# EMT Instructor blows out student's ear drum



## LACoGurneyjockey (Apr 26, 2014)

"A Shasta College student can no longer follow her dream of being an EMT because an instructor intentionally set off a CO2 grenade during an active shooter drill."

Heather Chinn is now deaf in her right ear after her ear drum was blown out.
Chinn has just 65 percent of hearing in her other ear."

Just, why? What possible benefit could there have been? I realize you want to be "that" badass professor of EMTology, educating the masses on the art of saving lives, but really?

http://m.krcrtv.com/former-instructors-speak-out-for-student-with-blown-ear-drum/25650304


----------



## OnceAnEMT (Apr 26, 2014)

Kind of like pitting the Freshman team against Varsity for scout plays. 

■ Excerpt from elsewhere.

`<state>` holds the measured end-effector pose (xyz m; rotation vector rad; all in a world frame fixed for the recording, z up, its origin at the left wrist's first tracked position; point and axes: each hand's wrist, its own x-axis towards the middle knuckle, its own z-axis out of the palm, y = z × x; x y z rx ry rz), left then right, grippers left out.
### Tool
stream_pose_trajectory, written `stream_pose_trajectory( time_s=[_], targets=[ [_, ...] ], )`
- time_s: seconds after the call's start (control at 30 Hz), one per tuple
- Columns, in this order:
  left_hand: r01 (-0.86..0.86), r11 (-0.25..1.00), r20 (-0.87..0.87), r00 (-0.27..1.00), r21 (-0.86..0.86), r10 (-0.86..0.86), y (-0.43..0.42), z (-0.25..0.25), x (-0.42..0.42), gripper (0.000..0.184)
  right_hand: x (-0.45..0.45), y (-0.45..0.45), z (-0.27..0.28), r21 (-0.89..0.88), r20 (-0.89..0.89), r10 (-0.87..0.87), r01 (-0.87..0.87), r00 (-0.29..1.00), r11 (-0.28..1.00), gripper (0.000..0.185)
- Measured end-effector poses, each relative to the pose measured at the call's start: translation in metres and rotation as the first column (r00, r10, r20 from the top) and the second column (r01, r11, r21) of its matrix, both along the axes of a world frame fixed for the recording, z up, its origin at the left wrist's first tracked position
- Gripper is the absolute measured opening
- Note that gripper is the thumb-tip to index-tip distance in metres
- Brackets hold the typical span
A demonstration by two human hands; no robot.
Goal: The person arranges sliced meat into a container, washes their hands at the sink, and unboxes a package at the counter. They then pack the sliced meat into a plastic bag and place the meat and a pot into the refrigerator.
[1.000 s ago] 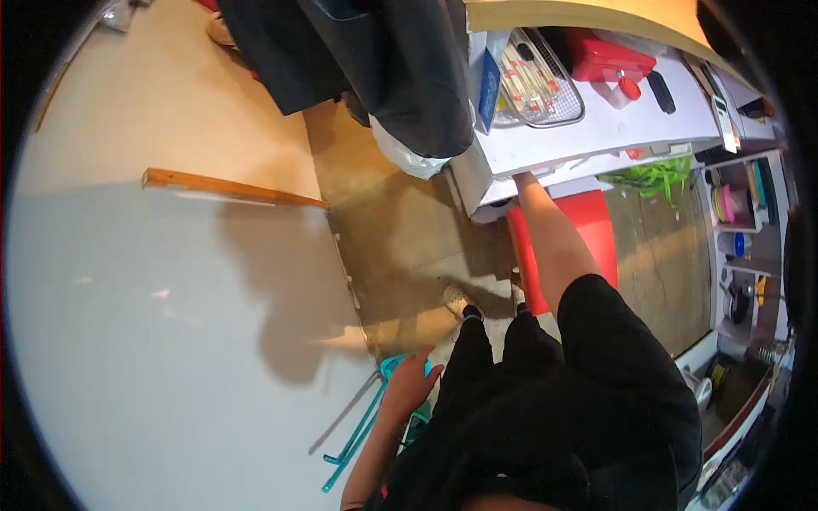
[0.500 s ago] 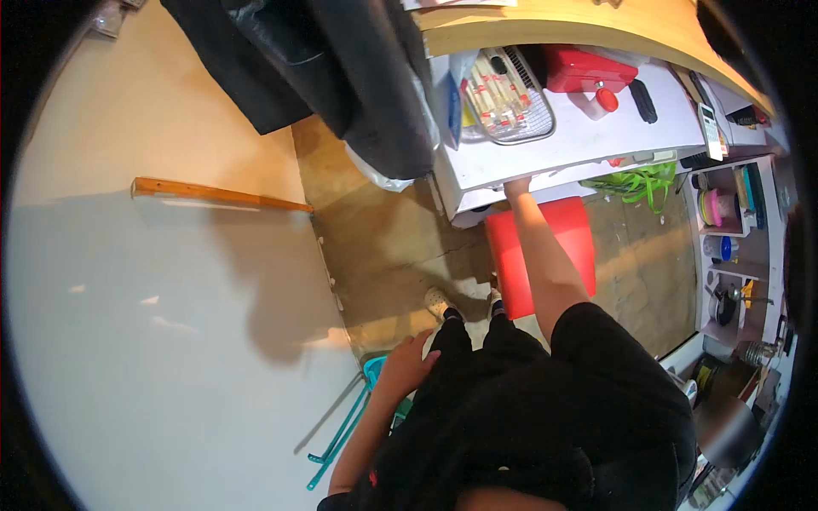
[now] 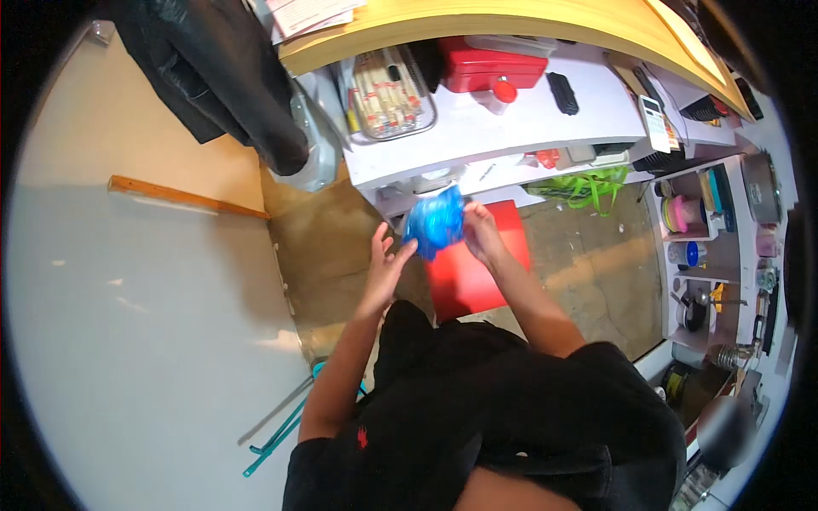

The idea was there, but... a little too real. Besides, I don't think even non-tactical Paramedics would be within throwing distance of an active shooter.


----------



## xrsm002 (Apr 26, 2014)

That was a stupid thing to do. It's a basic course. That instructor wasn't using common sense apparently.


----------



## JPINFV (Apr 26, 2014)

I smell a lawsuit, and what ever that poor student wins, it won't be enough. I SAID IT WON'T BE ENOUGH.


----------



## xrsm002 (Apr 27, 2014)

I was thinking law suit too.


----------



## TransportJockey (Apr 27, 2014)

That instructor needs to have his I/C taken away and then lose a major lawsuit to her. This is one of the dumbest ideas I've seen


----------



## JPINFV (Apr 27, 2014)

TransportJockey said:


> That instructor needs to have his I/C taken away and then lose a major lawsuit to her. This is one of the dumbest ideas I've seen




Now introducing, the new Helen Keller School of EMS!

[Or was it Ann Frank. /Clerks 2 reference]


----------



## LACoGurneyjockey (Apr 27, 2014)

JPINFV said:


> Now introducing, the new Helen Keller School of EMS!
> 
> [Or was it Ann Frank. /Clerks 2 reference]



And it's JPINFV for the win!


----------



## DesertMedic66 (Apr 27, 2014)

JPINFV said:


> I smell a lawsuit, and what ever that poor student wins, it won't be enough. I SAID IT WON'T BE ENOUGH.



I see what you did there...


----------



## mycrofft (Apr 27, 2014)

JPINFV said:


> I smell a lawsuit, and what ever that poor student wins, it won't be enough. I SAID IT WON'T BE ENOUGH.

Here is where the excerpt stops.